In one meeting, they say, Evans warned the young executives they were alienating the clients they would someday need the most. "Ad sales are a cyclical business," he said to Yahoo's president, Mallett, according to two people at the meeting. Referring to the company's aggressive sales tactics, he said: "People hate you. You're arrogant and condescending. When there's a downturn in the market, they'll cut you first." People who were present say Mallett exploded in anger, retorting: "You don't get it. You're old media." Evans left GeoCities--and Yahoo--when the acquisition was closed.

Asked about the incident, Evans says all he wishes to say is that "I didn't think I would be able to have the kind of impact that would have helped the situation or changed their thinking."

Michael Barrett, another former GeoCities executive, says, "If you look at any talented executive at any company [Yahoo] bought, the positions they offered them were so far below the position they had that it spoke volumes. The not-built-here mentality has driven their culture."

The Yahoo spokeswoman declines to comment on the incident but notes that Yahoo acquired several smaller companies in specific areas, and some of their executives didn't necessarily have the right skills for a larger corporation. A few months later, Yahoo paid $5.7 billion for Web broadcasting concern Broadcast.com. It appeared the pattern might be broken when Yahoo executives seemed to take a liking to Broadcast's president, Todd Wagner. "He walked like Mallett, he talked like Mallett," says one former Broadcast executive. It didn't last. Wagner, like the rest of Broadcast's top brass, left shortly after the acquisition was closed. Wagner didn't respond to an e-mail seeking comment. The Yahoo spokeswoman says Wagner left on good terms.

Starting to change
Yahoo was one of the first Internet companies to expand abroad. As managing director of Yahoo Europe, it hired Fabiola Arredondo, a veteran of JP Morgan and BMG, the entertainment arm of Bertelsmann AG. But it wasn't long before she butted heads with officials in Yahoo's Santa Clara headquarters, and a decision to pull Yahoo Europe's IPO was made against her wishes. Arredondo said in mid-February that she is quitting the company. Yahoo declines to comment.

Yahoo now appears to be making some progress in growing out of its prolonged adolescence. Last year it brought on Sue Decker, former research chief at Donaldson Lufkin & Jenrette, as chief financial officer. Agency executives say Yahoo is hiring scores of new sales-staff members, but this time people with experience in the ad industry. "They have been very proactive in saying they need to grow to the next level and are going to have to bring very senior people in from the outside," says Jana Rich, a recruiter for Korn/Ferry International. Yahoo points out that it has been bringing in such new talent as its financial chief and Jim Brock, senior vice president of major initiatives. People familiar with the company say its founder, Yang, is reasserting himself. For most of its history, he was content serving as Yahoo's unofficial ambassador, speaking at conferences and schmoozing with business partners.

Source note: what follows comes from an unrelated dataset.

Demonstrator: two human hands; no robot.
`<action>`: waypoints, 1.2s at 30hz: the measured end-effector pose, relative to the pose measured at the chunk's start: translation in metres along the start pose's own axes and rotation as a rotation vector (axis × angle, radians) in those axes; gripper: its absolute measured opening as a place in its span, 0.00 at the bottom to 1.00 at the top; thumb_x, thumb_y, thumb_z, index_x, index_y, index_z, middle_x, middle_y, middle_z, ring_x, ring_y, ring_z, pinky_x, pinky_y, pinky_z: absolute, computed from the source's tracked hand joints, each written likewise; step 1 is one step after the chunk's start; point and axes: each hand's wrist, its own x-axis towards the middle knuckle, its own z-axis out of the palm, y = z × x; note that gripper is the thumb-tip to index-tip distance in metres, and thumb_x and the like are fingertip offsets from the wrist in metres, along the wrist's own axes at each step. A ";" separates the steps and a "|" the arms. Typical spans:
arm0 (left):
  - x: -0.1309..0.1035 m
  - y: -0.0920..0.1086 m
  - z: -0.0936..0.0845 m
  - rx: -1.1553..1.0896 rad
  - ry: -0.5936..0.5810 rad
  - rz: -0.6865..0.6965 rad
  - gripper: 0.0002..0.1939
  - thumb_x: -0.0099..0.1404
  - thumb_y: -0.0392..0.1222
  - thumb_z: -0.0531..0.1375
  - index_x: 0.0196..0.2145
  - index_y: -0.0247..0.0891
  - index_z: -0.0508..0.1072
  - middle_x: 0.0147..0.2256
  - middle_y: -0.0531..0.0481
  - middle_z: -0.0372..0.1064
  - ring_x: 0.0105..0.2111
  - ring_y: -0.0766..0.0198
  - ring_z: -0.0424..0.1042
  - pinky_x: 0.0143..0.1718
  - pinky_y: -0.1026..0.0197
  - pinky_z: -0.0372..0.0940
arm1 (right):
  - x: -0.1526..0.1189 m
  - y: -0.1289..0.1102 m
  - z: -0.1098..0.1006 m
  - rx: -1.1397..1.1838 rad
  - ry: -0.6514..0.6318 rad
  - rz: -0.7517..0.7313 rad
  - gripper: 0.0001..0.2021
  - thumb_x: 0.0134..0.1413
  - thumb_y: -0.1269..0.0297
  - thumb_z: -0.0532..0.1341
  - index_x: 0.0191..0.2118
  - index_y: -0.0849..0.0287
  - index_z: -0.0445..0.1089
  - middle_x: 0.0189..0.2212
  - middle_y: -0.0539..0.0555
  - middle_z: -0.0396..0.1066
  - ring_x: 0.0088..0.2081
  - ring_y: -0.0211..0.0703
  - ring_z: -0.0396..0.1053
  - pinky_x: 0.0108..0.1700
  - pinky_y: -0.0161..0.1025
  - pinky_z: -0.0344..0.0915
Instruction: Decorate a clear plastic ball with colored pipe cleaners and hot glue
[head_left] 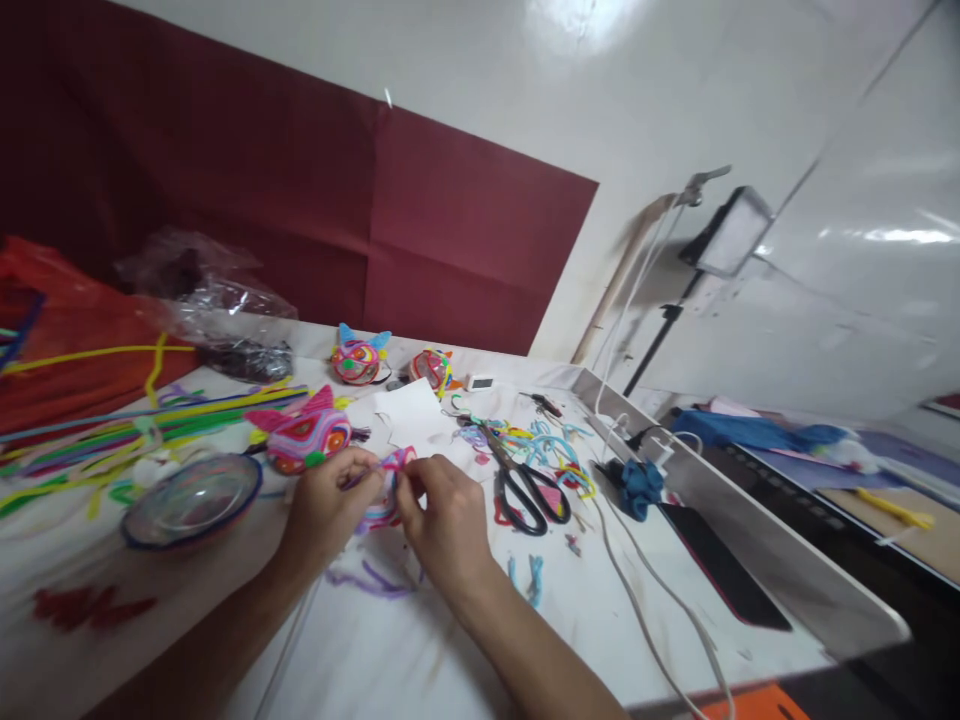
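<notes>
Close together over the white table, my two hands hold a small pink, blue and purple piece of craft work (381, 505). My left hand (330, 500) has its fingers pinched at the left edge of the piece. On the right edge, the thumb and fingers of my right hand (446, 515) are pressed together. A pink mask-like piece with pointed ears (304, 435) lies just behind my left hand. Purple pipe cleaner pieces (375, 580) lie below the hands.
Black-handled scissors (525, 490) and coloured scraps (551, 445) lie right of my hands. A clear bowl (196, 497) and long pipe cleaners (187, 425) are at left. Two decorated pieces stand at the back. A white cable (637, 600) and a black phone-like slab (724, 565) lie at right.
</notes>
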 end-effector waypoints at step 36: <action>-0.007 0.011 0.005 -0.243 -0.026 -0.107 0.06 0.46 0.44 0.59 0.18 0.39 0.67 0.15 0.57 0.59 0.18 0.68 0.59 0.19 0.64 0.56 | -0.018 -0.015 0.010 -0.029 0.155 -0.205 0.14 0.69 0.69 0.52 0.33 0.60 0.72 0.25 0.53 0.71 0.27 0.40 0.68 0.29 0.36 0.62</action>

Now he is taking a bigger role, such as directly addressing investors, analysts and the media on the Wednesday conference call announcing the search for a new CEO. He has hired people to work directly for him.

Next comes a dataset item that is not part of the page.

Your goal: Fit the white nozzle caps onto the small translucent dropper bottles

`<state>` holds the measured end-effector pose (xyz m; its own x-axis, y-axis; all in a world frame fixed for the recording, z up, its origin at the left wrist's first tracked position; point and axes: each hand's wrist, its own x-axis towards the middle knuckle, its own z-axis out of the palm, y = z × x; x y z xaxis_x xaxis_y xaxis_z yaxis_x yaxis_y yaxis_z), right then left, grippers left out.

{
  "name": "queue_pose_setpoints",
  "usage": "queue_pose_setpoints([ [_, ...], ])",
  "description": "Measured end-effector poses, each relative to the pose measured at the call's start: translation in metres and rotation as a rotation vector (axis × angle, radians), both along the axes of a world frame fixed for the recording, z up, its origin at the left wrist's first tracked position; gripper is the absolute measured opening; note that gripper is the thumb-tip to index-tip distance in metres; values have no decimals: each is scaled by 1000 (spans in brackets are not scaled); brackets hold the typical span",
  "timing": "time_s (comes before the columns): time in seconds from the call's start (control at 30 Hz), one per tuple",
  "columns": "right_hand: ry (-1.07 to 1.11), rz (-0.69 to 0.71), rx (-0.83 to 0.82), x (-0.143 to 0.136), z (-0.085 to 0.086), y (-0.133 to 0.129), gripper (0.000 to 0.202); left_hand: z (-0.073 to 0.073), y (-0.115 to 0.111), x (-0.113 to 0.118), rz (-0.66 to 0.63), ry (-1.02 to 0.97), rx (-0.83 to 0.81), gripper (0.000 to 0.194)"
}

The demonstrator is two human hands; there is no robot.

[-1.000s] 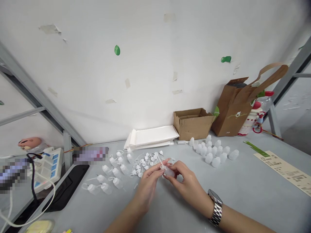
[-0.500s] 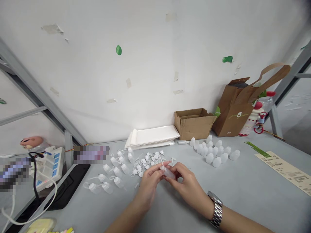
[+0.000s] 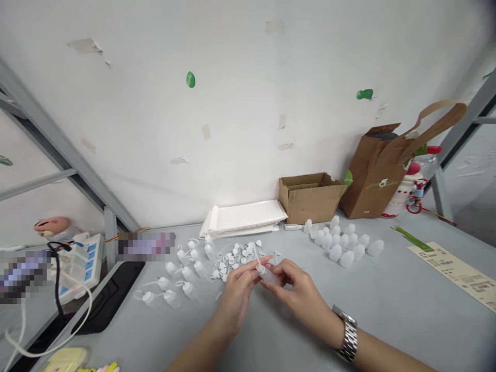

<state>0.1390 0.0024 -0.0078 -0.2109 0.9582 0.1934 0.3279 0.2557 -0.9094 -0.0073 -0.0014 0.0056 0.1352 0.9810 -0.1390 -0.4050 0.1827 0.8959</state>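
White, translucent, pinched between two hands: gripping the small bottle (image 3: 270, 276) by its body with the right hand (image 3: 301, 287), left hand (image 3: 239, 287) closed at the neck. Slanting lengthwise, neck up toward the left fingertips, base down toward the right. Touching both, favouring neither, just nearside of the loose caps (image 3: 232, 260).

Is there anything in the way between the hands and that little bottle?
No, nothing visible. The right hand holds the little bottle directly, and the left hand is at its top end. The loose white caps lie beyond, not between.
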Motion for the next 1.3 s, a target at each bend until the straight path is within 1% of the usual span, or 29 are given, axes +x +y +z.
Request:
queue_pose_setpoints([
  [0.1,81,9,-95,1,4,1,13,0,1,-1,-42,-47,5,29],
  [0.23,279,111,-298,1,8,4,22,-1,3,-3,-92,-91,19,30],
  [0.33,383,153,-380,0,9,7,30,-1,4,-3,-102,-120,26,31],
  [0.6,498,244,-467,2,12,10,32,0,5,-4,-142,-212,0,32],
  [0.8,592,354,-541,4,13,9,26,-1,6,-4,-207,-275,-12,33],
  [1.0,664,469,-663,7,21,8,21,0,3,-6,-250,-234,-12,31],
  [1.13,661,563,-728,12,20,9,20,3,2,-4,-251,-195,-23,29],
  [1.23,647,563,-728,12,19,11,23,2,3,-3,-232,-174,-24,23],
  [1.3,616,518,-661,11,18,12,25,1,4,-2,-203,-170,-15,19],
])
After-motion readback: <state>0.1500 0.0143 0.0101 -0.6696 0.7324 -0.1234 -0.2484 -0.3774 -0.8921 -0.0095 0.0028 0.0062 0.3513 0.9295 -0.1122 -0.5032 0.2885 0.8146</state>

At a board meeting Feb. 27, Yahoo directors debated whether they could risk bypassing Mallett for the CEO spot. "They were wrestling over the risks of losing Jeff versus the benefits of putting someone new in," says one informed person.

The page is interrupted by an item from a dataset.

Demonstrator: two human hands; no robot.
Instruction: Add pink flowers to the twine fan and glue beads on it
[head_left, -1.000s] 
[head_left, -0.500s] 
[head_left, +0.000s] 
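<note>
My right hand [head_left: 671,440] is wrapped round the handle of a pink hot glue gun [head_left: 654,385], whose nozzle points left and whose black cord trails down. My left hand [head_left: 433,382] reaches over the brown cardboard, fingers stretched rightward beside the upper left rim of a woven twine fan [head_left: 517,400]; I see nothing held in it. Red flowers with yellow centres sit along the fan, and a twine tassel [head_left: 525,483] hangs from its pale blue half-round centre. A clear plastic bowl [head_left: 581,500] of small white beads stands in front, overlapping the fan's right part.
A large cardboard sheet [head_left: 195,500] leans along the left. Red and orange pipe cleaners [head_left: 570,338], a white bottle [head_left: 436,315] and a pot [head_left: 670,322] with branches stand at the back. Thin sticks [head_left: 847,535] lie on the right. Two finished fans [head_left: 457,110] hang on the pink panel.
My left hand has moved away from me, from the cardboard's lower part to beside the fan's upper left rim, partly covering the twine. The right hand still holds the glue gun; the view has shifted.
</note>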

Their decision highlights a shift in what has long been a laid-back board, which operated with few formal procedures or prepared materials. This person says Yahoo directors used to get only a one-page agenda with a few bullet points before meetings, rather than the extensive briefing materials prepared at most companies ahead of such sessions. Now, under CFO Decker, directors are given detailed presentations about operational results.

Joann S. Lublin contributed to this article.